» **Description of the task**:
Return each line of the entries that mentions the word "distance".

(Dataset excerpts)
------------------------------
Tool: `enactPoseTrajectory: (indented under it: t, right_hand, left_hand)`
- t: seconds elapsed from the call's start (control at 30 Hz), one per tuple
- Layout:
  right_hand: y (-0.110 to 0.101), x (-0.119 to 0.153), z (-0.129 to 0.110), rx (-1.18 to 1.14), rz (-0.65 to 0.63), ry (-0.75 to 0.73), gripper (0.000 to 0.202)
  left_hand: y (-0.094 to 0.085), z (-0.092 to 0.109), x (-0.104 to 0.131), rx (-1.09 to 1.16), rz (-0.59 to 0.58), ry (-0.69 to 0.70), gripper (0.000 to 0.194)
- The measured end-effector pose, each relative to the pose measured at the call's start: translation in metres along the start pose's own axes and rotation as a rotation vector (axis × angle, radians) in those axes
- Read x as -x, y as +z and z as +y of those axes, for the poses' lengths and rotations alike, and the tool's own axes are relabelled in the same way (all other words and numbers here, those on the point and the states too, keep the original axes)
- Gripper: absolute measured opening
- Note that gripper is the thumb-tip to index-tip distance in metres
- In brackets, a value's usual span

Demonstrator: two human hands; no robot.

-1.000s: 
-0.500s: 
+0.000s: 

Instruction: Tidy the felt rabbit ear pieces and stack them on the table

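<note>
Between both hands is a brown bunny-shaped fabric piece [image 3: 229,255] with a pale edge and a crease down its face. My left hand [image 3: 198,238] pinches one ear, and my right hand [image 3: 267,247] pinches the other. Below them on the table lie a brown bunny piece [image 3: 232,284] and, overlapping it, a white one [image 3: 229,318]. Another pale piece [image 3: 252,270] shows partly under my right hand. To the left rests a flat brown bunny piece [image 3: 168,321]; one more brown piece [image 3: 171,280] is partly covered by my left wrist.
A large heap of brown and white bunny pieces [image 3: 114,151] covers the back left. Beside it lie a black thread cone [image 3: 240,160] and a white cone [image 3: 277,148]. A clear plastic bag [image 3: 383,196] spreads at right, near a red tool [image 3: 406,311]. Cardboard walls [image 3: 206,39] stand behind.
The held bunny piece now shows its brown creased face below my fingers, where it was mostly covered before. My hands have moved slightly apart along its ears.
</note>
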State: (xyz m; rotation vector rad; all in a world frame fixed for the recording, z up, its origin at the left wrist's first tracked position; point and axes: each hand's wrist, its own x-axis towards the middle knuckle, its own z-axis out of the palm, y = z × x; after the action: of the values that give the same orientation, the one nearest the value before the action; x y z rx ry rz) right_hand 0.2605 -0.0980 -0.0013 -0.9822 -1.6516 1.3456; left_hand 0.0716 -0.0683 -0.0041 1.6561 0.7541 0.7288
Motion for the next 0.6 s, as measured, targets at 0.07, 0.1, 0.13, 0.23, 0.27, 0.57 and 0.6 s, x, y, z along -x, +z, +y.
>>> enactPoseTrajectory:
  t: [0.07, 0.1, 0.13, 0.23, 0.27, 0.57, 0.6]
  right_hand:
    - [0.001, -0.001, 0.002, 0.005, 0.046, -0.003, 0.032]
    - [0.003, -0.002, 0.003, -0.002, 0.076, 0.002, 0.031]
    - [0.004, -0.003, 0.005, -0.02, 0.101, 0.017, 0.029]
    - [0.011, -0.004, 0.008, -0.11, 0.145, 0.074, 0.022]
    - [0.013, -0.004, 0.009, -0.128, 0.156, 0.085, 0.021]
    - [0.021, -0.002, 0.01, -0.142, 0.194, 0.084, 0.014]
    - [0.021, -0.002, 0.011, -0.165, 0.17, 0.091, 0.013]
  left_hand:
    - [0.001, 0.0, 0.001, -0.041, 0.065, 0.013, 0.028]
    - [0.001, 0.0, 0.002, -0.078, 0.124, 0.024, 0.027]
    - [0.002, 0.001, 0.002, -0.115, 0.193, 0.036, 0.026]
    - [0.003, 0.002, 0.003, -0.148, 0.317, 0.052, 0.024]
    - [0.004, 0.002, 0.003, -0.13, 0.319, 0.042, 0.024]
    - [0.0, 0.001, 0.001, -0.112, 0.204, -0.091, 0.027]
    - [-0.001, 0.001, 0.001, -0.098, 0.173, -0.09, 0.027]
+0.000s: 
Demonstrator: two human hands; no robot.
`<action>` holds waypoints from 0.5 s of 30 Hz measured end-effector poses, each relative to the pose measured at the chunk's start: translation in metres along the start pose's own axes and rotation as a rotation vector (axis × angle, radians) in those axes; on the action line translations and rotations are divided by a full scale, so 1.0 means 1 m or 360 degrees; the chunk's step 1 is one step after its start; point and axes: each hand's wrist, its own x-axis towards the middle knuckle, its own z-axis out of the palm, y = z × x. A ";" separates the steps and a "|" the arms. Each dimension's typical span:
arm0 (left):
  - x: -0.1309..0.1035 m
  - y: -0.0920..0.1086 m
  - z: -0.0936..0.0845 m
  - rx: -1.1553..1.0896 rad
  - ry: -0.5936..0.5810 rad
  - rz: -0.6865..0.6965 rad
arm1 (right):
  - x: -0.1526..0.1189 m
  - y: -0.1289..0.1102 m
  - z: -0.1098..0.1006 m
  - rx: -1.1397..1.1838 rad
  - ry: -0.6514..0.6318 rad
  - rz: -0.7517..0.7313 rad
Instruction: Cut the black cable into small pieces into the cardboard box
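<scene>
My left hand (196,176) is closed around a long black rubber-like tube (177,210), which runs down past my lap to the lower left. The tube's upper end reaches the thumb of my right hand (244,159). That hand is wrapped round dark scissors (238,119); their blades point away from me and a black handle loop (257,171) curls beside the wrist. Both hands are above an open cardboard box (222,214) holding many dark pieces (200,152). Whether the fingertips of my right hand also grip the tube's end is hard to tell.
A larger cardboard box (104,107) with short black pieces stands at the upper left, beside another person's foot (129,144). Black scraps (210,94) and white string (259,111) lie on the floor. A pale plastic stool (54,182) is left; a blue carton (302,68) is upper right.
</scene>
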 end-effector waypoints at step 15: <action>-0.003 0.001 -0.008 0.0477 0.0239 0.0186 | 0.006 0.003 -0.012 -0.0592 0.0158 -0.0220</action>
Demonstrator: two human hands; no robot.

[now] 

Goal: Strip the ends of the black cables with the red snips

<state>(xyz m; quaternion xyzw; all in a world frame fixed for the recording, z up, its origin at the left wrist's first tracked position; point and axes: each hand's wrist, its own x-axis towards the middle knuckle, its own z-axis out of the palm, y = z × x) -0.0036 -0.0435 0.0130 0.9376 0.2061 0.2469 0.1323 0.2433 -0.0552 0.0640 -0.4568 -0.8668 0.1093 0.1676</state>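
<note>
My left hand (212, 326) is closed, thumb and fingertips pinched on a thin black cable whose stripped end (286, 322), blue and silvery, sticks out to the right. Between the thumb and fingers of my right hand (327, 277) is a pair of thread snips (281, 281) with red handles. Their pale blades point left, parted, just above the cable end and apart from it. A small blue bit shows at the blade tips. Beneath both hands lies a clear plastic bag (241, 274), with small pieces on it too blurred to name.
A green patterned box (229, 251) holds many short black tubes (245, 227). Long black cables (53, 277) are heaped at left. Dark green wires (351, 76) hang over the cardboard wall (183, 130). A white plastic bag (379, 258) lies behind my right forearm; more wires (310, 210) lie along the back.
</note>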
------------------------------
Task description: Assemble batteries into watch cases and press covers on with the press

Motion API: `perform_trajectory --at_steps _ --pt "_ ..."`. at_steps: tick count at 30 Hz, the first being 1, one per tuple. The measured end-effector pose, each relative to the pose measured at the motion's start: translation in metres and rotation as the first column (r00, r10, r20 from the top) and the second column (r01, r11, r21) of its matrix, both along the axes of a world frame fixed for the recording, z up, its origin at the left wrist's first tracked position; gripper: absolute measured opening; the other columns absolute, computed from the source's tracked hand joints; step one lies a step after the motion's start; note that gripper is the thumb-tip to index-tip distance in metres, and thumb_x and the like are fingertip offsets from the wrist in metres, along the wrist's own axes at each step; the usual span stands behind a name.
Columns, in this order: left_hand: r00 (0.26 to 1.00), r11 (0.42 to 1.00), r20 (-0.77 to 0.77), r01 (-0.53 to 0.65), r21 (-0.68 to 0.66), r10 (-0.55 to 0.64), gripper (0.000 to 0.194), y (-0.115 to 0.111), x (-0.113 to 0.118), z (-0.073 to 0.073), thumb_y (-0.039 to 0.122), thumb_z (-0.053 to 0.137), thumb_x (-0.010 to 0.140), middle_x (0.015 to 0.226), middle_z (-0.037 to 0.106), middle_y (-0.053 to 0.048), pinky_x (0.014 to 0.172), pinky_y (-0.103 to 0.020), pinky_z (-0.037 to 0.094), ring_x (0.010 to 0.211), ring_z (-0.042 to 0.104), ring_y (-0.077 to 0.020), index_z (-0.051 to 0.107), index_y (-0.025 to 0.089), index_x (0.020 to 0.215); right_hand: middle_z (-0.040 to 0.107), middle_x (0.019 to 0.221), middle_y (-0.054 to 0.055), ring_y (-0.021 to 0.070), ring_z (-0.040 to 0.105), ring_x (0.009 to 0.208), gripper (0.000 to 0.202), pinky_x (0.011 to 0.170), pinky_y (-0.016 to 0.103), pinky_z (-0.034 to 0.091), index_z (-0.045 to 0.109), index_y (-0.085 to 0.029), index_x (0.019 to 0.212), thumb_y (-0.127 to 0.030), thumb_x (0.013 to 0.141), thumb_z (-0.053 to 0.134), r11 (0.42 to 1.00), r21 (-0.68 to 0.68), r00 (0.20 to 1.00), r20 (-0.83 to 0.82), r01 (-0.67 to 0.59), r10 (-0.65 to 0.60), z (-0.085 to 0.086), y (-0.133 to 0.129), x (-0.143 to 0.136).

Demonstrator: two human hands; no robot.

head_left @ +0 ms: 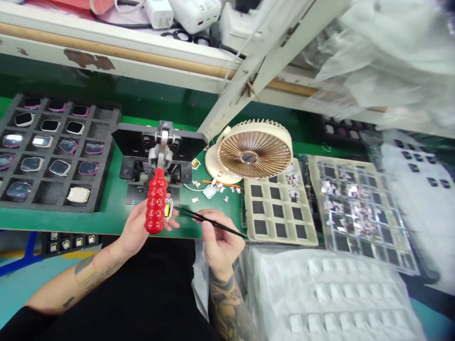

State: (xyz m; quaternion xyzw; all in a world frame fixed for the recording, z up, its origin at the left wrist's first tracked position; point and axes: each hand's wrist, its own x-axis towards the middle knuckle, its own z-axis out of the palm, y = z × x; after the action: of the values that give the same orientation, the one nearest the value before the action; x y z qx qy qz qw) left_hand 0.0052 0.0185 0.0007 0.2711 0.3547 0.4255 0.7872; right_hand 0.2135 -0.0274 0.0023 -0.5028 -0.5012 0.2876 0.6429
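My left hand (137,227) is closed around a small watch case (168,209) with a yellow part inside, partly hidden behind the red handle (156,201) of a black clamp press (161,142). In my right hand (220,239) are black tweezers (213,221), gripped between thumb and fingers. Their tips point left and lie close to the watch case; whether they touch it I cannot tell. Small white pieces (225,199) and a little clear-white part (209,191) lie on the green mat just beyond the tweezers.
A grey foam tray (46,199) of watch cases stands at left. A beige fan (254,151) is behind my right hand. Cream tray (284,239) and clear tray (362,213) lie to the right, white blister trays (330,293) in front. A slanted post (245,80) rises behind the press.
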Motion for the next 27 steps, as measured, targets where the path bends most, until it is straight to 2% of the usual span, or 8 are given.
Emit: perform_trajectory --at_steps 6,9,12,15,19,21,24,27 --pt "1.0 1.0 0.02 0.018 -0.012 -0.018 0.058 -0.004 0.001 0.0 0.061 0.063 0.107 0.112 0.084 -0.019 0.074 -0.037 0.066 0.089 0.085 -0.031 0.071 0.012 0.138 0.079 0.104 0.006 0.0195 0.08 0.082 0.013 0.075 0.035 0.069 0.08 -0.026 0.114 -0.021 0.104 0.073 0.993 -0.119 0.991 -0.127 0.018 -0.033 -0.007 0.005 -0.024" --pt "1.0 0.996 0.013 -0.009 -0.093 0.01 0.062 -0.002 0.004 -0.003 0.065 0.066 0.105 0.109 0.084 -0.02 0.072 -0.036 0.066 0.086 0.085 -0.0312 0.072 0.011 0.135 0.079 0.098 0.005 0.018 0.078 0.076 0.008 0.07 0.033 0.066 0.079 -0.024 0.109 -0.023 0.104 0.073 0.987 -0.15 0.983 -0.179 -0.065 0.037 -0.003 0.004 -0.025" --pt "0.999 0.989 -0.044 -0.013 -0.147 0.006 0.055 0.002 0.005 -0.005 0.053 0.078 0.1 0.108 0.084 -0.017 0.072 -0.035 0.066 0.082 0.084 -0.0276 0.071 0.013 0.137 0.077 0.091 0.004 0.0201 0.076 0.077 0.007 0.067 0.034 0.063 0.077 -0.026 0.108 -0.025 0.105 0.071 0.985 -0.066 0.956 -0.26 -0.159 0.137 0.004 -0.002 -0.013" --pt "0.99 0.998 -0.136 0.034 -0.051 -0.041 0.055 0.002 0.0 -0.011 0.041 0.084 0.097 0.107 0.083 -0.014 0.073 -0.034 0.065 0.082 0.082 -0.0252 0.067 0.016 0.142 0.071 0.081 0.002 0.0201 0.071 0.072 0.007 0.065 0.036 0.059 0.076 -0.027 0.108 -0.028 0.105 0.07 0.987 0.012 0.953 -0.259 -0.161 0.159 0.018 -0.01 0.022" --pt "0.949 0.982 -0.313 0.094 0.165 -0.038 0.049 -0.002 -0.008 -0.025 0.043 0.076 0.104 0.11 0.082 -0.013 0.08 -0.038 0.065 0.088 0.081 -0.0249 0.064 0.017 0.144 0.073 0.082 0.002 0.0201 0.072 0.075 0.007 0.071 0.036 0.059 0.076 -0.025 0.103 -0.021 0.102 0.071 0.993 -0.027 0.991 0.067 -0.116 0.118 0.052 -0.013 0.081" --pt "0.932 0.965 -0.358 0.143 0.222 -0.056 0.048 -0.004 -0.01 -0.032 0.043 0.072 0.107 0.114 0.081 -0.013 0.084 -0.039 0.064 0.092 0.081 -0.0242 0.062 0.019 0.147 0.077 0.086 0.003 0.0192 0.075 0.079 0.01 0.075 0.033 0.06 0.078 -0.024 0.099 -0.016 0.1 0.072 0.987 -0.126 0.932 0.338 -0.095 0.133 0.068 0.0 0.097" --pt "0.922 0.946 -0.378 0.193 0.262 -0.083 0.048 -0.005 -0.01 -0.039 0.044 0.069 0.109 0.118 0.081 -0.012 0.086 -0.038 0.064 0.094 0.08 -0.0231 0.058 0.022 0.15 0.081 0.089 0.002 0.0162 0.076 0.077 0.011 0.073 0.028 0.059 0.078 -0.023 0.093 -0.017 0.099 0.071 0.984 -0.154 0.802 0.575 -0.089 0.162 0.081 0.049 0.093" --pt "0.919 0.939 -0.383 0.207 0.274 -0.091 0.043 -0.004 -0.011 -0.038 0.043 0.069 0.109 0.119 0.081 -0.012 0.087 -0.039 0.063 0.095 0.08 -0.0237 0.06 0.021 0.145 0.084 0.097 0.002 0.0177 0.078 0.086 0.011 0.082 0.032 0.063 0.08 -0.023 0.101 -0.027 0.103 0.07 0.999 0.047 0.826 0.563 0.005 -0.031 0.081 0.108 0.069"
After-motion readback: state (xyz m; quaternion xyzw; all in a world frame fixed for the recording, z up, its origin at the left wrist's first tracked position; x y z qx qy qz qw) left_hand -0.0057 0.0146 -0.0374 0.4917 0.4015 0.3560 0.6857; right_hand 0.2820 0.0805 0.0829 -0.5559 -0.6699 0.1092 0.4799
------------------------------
» **Written response**:
- Note that gripper is the thumb-tip to index-tip distance in metres
Motion API: `perform_trajectory --at_steps _ --pt "_ ..."`. at_steps: tick count at 30 Hz, the first being 1, one per tuple. The measured end-effector pose, each relative to the pose measured at the motion's start: translation in metres and rotation as the first column (r00, r10, r20 from the top) and the second column (r01, r11, r21) of its matrix, both along the axes of a world frame fixed for the recording, z up, its origin at the left wrist's first tracked position; gripper: absolute measured opening; the other columns absolute, computed from the source's tracked hand joints; step one lies a step after the motion's start; note that gripper is the thumb-tip to index-tip distance in metres, and thumb_x and the like are fingertip offsets from the wrist in metres, along the wrist's own axes at each step; the usual span stands behind a name.

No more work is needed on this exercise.